Audit Trails

PDaaS provides comprehensive audit logging that automatically captures all API activity, security-sensitive operations, and business logic events. Audit trails enable compliance (GDPR, SOC2, HIPAA), security monitoring, and operational visibility.

Overview

The audit system captures:

HTTP Requests/Responses: All API calls with full context
Security Events: Authentication, authorization, policy changes
Business Logic: Custom events from application code
Operational Events: Background jobs, system operations

All audit events are:

Multi-tenant Isolated: Separated by organization and account
Immutable: Cannot be modified after creation
Searchable: Indexed in OpenSearch for powerful queries
Sanitized: Sensitive data automatically redacted

Automatic Request Auditing

How It Works

PDaaS automatically captures all HTTP requests and responses through the AuditMiddleware.
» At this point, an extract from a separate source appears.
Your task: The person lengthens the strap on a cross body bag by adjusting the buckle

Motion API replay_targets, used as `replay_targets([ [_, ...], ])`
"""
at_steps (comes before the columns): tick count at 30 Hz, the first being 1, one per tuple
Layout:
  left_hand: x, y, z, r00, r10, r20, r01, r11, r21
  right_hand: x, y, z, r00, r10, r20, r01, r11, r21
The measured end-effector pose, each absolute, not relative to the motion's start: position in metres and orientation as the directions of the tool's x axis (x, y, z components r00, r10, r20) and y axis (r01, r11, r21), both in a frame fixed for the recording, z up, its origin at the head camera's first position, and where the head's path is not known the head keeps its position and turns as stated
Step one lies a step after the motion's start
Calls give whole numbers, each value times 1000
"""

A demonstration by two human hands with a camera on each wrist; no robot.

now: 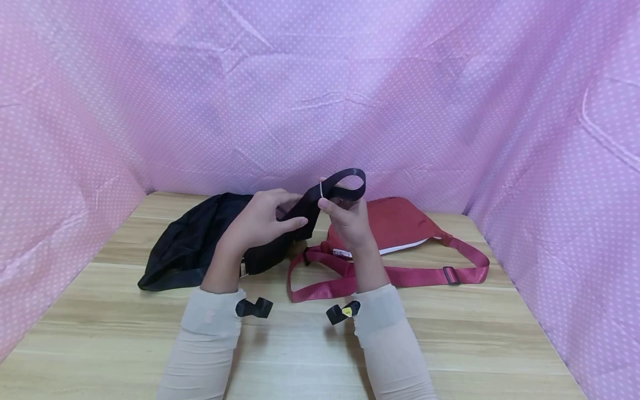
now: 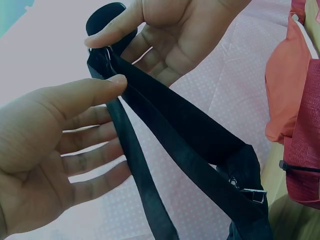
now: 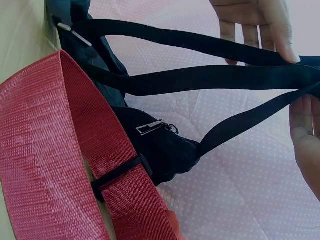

This middleware:

Captures request metadata (method, path, headers, body, IP)
Measures request duration
Captures response metadata (status, headers, body)
Extracts tenant context (organization, account)
Extracts actor information (user, service account)
Emits audit event asynchronously (non-blocking)

What Gets Captured

Every HTTP request generates an audit event with:

Request Information:

HTTP method (GET, POST, PUT, DELETE, etc.)
Request path and query parameters
Request headers (sanitized)
Request body (sanitized, truncated if large)
Client IP address
User agent

Response Information:

HTTP status code
Response headers (sanitized)
Response body (sanitized, truncated if large)
Request duration (milliseconds)

Context Information:

Actor (who performed the action)
Organization and account (tenant context)
Trace ID (for distributed tracing)
Timestamp (ISO 8601 UTC)

Operation Result:

Success (2xx status codes)
Failure (4xx, 5xx status codes)

Path Exclusion

High-traffic, low-value endpoints are automatically excluded from auditing:

/health - Health check endpoint
/healthz - Kubernetes health check
/metrics - Prometheus metrics
/docs - API documentation
/redoc - ReDoc documentation
/openapi.json - OpenAPI schema

Additional paths can be configured via environment variables.

Manual Event Emission

For business logic events that don't map to HTTP requests, use the emit() function:

Basic Usage

from fastapi import Request
from backend.audit import emit

@app.post("/policies")
async def create_policy(policy: PolicyCreate, request: Request):
    # Create policy
    policy_id = await policy_service.create(policy)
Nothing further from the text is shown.